At the outset, it should be clarified that piracy can be combated in Brazil through civil and criminal lawsuits, as well as through administrative procedures, such as police investigations.
Criminal court measures applicable to the infringement of trademark registrations, industrial designs, patents and/or unfair competition are initiated through Private Criminal Action, that is, it depends on the initiative of the owners of the infringed registrations. At the same time, by choice of lawmakers, copyright violations are prosecuted through Criminal Proceedings in the Public Interest, such that it depends on the initiative of the Public Prosecutor’s Office.
Specifically regarding criminal liability in Brazil, it is important to highlight that such liability is governed by the so-called “principle of legality”. Thus, according to Art. 1 of the Penal Code, “there is no crime without a previous law that defines it (…)”,meaning no-one will be punished if there is not previously a law defining the specific situation as a crime.
That principle is closely linked to the doctrine that criminal behavior must be described exhaustively. In view of this, according to Brazilian Criminal Law, an act will only be considered a crime if defined specifically and detailed by law.
When the aforementioned rules are applied to Intellectual Property issues, the result is that only specific acts described as crimes by the Criminal Code (in the case of copyright) and the Brazilian Trademark and Patent Law (in the case of registered trademarks, patents and unfair competition) should be punished.
The Brazilian legislation on intellectual property rights is as follows: Industrial Property Law No. 9,279/1996 (covers patents, industrial designs, trademarks and unfair competition); Copyright Law No. 9,610/1998; Software Law Nº. 9,609/1998; Penal Code (provides for some aspects of copyright); Code of Criminal Procedure; and Code of Civil Procedure (the latter two applicable to all Intellectual Property rights).

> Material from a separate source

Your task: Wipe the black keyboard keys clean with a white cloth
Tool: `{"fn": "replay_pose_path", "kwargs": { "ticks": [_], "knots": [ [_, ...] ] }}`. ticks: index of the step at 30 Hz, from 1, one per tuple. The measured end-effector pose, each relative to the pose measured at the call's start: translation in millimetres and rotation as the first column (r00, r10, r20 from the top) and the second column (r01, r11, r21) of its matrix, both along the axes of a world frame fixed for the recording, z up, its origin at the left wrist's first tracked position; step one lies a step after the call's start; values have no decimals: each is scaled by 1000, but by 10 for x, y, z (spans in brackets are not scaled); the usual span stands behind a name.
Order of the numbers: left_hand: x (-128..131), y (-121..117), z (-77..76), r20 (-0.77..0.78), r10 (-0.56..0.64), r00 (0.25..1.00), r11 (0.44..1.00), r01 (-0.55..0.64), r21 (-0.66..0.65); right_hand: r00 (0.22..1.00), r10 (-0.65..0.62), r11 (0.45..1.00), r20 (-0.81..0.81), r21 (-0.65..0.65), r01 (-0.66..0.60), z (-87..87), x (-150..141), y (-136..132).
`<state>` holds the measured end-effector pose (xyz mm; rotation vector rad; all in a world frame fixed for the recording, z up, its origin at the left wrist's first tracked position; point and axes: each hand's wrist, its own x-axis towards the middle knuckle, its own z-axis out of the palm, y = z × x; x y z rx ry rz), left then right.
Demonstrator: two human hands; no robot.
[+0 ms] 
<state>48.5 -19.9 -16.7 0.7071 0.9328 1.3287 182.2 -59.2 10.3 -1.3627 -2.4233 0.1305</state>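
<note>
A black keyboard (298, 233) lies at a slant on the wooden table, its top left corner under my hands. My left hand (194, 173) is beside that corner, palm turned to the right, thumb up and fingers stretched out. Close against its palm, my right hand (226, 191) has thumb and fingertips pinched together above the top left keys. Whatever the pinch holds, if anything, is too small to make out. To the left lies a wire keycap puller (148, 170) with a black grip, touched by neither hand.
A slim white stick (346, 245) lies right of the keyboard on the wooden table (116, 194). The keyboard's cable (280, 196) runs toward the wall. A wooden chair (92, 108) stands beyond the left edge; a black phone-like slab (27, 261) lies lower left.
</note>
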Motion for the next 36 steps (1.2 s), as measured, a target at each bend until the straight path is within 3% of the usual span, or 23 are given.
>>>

In addition to this legislation, the Customs Regulation (Decree 6759/2009), under the Federal Revenue of Brazil, regulates the administration of customs activities, and the supervision, control and taxation of foreign trade operations. This regulation provides for the retention, ex officio or at the request of holders of intellectual property, by the customs authority, during the customs conference, products marked with counterfeit, altered or imitated brands, or that present false indication of origin.
In addition to this legislation, the Customs Regulation (Decree 6759/2009), under the Federal Revenue of Brazil, regulates the administration of customs activity and the supervision, control and taxation of foreign trade operations. Such regulation provides for the retention, ex-officio or at the request of holders of intellectual property, by the customs authority, during the customs inspection, of products marked with counterfeit, altered or imitated trademarks or that present false indication of origin.

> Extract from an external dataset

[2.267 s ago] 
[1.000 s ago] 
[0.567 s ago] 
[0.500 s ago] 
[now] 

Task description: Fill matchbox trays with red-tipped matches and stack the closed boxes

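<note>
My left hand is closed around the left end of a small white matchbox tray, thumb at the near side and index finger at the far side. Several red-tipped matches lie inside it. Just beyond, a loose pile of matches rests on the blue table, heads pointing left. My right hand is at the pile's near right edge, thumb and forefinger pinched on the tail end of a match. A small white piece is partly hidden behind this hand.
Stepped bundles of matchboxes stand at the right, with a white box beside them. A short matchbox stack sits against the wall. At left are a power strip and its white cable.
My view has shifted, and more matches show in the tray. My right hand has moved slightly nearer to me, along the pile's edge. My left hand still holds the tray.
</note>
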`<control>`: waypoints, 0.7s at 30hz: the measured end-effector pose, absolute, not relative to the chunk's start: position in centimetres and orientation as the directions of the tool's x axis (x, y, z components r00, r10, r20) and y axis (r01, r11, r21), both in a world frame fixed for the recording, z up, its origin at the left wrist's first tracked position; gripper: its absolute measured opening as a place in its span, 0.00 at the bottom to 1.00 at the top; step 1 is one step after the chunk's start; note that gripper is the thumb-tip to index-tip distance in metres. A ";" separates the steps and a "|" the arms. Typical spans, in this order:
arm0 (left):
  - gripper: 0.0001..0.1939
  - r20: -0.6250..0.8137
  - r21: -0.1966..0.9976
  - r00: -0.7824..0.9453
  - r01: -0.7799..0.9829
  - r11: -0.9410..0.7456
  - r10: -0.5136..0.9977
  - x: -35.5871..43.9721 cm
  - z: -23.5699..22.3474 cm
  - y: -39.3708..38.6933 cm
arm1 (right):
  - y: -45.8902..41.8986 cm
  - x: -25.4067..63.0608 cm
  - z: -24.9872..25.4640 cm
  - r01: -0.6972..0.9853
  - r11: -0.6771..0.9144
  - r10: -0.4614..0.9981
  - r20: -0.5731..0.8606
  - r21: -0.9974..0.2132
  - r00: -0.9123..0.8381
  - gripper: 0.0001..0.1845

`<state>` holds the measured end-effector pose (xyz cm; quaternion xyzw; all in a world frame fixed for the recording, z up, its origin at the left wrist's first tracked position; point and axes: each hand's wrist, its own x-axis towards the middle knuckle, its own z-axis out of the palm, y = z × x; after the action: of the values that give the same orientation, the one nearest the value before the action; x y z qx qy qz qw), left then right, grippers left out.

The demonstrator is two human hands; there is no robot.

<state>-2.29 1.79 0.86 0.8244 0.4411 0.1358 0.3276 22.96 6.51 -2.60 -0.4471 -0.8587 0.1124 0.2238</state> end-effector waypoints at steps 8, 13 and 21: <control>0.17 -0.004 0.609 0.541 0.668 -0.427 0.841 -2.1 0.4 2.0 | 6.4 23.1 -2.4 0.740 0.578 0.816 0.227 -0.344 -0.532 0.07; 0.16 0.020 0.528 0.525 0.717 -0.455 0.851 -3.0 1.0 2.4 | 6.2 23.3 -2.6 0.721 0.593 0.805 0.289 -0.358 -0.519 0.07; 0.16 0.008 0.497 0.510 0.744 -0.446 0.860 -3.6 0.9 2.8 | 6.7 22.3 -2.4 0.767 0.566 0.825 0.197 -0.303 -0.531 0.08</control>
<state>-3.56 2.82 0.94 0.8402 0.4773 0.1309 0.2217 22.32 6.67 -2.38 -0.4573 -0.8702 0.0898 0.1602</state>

The same Customs Regulation establishes that the customs authority must apply the penalty of loss of goods that present an essential characteristic that is falsified or adulterated.
The provisions of Decree 6,759/2009 and the Industrial Property Law (9,279/1996) must be observed given the express provision of Section 4, articles 51 and 52 of the TRIPS Agreement, approved by Legislative Decree 30/1994 and promulgated by Decree 1,355/1994, which allow individuals to apply for the suspension of importation of goods that violate their intellectual property rights.
In this sense, RFB Normative Instruction No. 1,986/2020 establishes special procedures for control, in the import or export of goods and merchandise, in case of suspected irregularity punishable with the penalty of confiscation.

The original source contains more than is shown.